WHAT IS NEEDED
Write the data below out exactly as it stands. Do not include the pictures.
---------------
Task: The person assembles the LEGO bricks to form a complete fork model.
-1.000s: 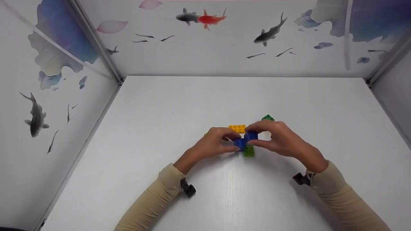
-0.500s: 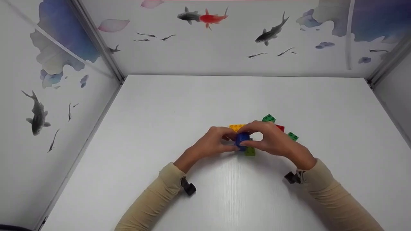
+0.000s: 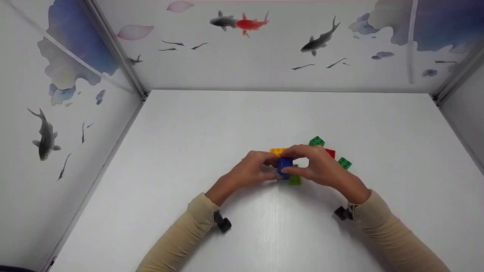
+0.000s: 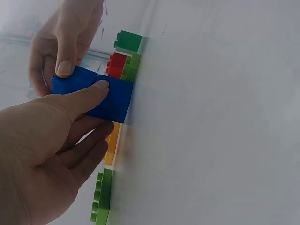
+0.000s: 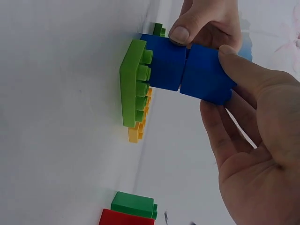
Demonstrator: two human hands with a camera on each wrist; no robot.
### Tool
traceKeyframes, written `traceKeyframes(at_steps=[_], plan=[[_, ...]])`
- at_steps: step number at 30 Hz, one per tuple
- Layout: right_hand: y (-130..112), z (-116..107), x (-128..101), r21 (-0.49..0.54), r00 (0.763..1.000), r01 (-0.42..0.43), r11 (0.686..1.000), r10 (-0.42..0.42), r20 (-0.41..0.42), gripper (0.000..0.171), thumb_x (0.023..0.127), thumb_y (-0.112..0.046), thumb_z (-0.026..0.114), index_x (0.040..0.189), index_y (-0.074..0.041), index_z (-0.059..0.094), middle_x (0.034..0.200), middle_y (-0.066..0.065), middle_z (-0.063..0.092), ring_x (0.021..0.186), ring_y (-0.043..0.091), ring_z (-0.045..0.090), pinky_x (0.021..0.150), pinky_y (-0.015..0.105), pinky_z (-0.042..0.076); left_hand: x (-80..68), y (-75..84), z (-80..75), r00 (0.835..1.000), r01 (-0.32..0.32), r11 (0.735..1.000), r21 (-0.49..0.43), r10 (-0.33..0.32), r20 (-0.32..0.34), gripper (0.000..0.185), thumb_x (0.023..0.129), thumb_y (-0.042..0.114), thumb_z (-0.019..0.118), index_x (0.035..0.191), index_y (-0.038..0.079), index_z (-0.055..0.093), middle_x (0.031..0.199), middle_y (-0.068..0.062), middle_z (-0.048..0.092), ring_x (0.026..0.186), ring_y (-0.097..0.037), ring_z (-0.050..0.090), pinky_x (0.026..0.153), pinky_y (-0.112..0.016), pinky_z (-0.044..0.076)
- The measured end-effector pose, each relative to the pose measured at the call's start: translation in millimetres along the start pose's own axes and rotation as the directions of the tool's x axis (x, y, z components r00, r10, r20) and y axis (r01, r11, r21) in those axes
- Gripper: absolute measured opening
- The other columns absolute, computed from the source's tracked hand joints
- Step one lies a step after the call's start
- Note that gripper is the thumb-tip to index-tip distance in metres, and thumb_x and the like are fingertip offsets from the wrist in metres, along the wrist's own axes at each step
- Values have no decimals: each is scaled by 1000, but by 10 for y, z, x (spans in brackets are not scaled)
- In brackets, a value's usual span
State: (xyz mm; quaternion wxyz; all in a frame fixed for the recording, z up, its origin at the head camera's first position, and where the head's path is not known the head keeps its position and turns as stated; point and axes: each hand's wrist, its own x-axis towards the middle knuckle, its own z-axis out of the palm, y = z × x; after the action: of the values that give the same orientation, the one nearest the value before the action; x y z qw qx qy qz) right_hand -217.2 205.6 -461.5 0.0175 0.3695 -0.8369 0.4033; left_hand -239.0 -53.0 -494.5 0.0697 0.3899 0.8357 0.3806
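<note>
Two blue bricks meet above the white table, one stacked on the other with a thin seam between them. My left hand pinches the lower blue brick, which is down at the table surface. My right hand pinches the upper blue brick between thumb and fingers. In the right wrist view the lower blue brick stands just behind a flat light green brick that lies studs-up. Both blue bricks are half hidden by my fingers in the head view.
A yellow brick lies just beyond my hands. To the right lie a dark green brick, a red brick and another green brick. The light green brick lies nearest me. Printed walls enclose the table on three sides.
My right hand moved left and brought its blue brick onto the one in my left hand. The red and green bricks at the right came into sight.
</note>
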Motion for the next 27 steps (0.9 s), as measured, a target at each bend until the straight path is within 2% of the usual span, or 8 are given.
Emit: traceKeyframes(at_steps=[10, 18, 27], plan=[[-21, 13, -27, -27, 999, -31, 999, 31, -7, 34, 92, -22, 88, 124, -15, 80, 122, -3, 81, 114, 16, 78, 98, 46, 65, -10, 0, 26, 1000, 4, 999, -35, -5, -5, 44, 96, 23, 85, 137, 12, 72, 124, -2, 79, 113, -14, 76, 101, -27, 62], [-44, 35, -16, -57, 998, -57, 997, 57, 3, 34, 94, -25, 87, 125, -15, 80, 124, -4, 81, 117, 14, 77, 100, 38, 64, -32, 10, 31, 1000, 19, 999, -43, -19, -3, 46, 96, 24, 85, 139, 14, 71, 126, 1, 78, 115, -14, 75, 103, -27, 61], [-33, 75, -17, -72, 1000, -15, 997, 13, -22, 38, 92, -21, 88, 128, -12, 80, 123, 1, 81, 116, 20, 78, 96, 47, 65, -26, 13, 32, 1000, 20, 999, -28, -21, -6, 44, 97, 21, 85, 138, 15, 71, 127, 0, 78, 115, -12, 74, 101, -29, 62]])
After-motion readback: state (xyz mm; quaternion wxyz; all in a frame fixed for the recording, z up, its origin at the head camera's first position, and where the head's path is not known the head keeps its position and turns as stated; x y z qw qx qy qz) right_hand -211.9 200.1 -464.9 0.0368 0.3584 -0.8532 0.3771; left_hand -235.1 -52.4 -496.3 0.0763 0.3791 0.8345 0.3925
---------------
THE COMPLETED TASK
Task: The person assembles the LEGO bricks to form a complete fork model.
-1.000s: 
-0.500s: 
+0.000s: 
+0.000s: 
+0.000s: 
Demonstrator: two human hands with a camera on each wrist; no robot.
### Tool
traceKeyframes, written `traceKeyframes(at_steps=[_], plan=[[_, ...]])`
- at_steps: step number at 30 Hz, one per tuple
- Layout: right_hand: y (-130..112), z (-116..107), x (-128..101), r21 (-0.49..0.54), r00 (0.763..1.000), r01 (-0.42..0.43), r11 (0.686..1.000), r10 (-0.42..0.42), r20 (-0.41..0.42), gripper (0.000..0.171), thumb_x (0.023..0.127), thumb_y (-0.112..0.046), thumb_z (-0.026..0.114), index_x (0.040..0.189), index_y (-0.074..0.041), index_z (-0.059..0.094), middle_x (0.034..0.200), middle_y (-0.066..0.065), middle_z (-0.063..0.092), ring_x (0.021..0.186), ring_y (-0.043..0.091), ring_z (-0.045..0.090), pinky_x (0.021..0.150), pinky_y (-0.015..0.105), pinky_z (-0.042..0.076); left_hand: x (-80..68), y (-75..84), z (-80..75), r00 (0.835..1.000), r01 (-0.32..0.32), r11 (0.735..1.000), r21 (-0.49..0.43), r10 (-0.33..0.32), r20 (-0.32..0.34), gripper (0.000..0.185), thumb_x (0.023..0.129), thumb_y (-0.042..0.114), thumb_z (-0.019..0.118), index_x (0.035..0.191), index_y (-0.038..0.079), index_z (-0.055..0.093), middle_x (0.031..0.199), middle_y (-0.068..0.062), middle_z (-0.048..0.092), ring_x (0.026..0.186), ring_y (-0.097..0.037), ring_z (-0.050..0.090), pinky_x (0.026..0.153), pinky_y (-0.112..0.016), pinky_z (-0.044..0.076)
- The measured end-effector pose, each relative to the pose measured at the call's start: translation in millimetres along the start pose's own axes and rotation as the directions of the tool's x axis (x, y, z components r00, r10, r20) and y axis (r01, r11, r21) in those axes
- Gripper: absolute measured opening
- The other columns absolute, computed from the source's tracked hand joints
- Step one lies a step after the call's start
- Note that gripper is the thumb-tip to index-tip distance in metres, and thumb_x and the like are fingertip offsets from the wrist in metres, along the wrist's own axes at each step
- Values have no decimals: each is scaled by 1000, but by 10 for y, z, x (spans in brackets are not scaled)
- In brackets, a value's usual span
State: (xyz mm; quaternion wxyz; all in a frame fixed for the recording, z up, its origin at the head camera's first position, and where the head's path is not known the head keeps its position and turns as stated; point and axes: each hand's wrist, its own x-axis towards the middle knuckle, its own z-axis out of the palm, y = z × x; after the action: of the values that give the same orientation, the one nearest the value before the action; x y z qw qx qy qz) right_hand -217.2 205.6 -461.5 0.0175 0.3695 -0.8369 0.4033; left_hand -239.0 -53.0 -494.5 0.0697 0.3899 0.8357 0.3806
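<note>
Two blue bricks meet above the white table, one stacked on the other with a thin seam between them. My left hand pinches the lower blue brick, which is down at the table surface. My right hand pinches the upper blue brick between thumb and fingers. In the right wrist view the lower blue brick stands just behind a flat light green brick that lies studs-up. Both blue bricks are half hidden by my fingers in the head view.
A yellow brick lies just beyond my hands. To the right lie a dark green brick, a red brick and another green brick. The light green brick lies nearest me. Printed walls enclose the table on three sides.
My right hand moved left and brought its blue brick onto the one in my left hand. The red and green bricks at the right came into sight.
</note>
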Motion for the next 27 steps (0.9 s), as measured, a target at each bend until the straight path is within 2% of the usual span, or 8 are given.
Emit: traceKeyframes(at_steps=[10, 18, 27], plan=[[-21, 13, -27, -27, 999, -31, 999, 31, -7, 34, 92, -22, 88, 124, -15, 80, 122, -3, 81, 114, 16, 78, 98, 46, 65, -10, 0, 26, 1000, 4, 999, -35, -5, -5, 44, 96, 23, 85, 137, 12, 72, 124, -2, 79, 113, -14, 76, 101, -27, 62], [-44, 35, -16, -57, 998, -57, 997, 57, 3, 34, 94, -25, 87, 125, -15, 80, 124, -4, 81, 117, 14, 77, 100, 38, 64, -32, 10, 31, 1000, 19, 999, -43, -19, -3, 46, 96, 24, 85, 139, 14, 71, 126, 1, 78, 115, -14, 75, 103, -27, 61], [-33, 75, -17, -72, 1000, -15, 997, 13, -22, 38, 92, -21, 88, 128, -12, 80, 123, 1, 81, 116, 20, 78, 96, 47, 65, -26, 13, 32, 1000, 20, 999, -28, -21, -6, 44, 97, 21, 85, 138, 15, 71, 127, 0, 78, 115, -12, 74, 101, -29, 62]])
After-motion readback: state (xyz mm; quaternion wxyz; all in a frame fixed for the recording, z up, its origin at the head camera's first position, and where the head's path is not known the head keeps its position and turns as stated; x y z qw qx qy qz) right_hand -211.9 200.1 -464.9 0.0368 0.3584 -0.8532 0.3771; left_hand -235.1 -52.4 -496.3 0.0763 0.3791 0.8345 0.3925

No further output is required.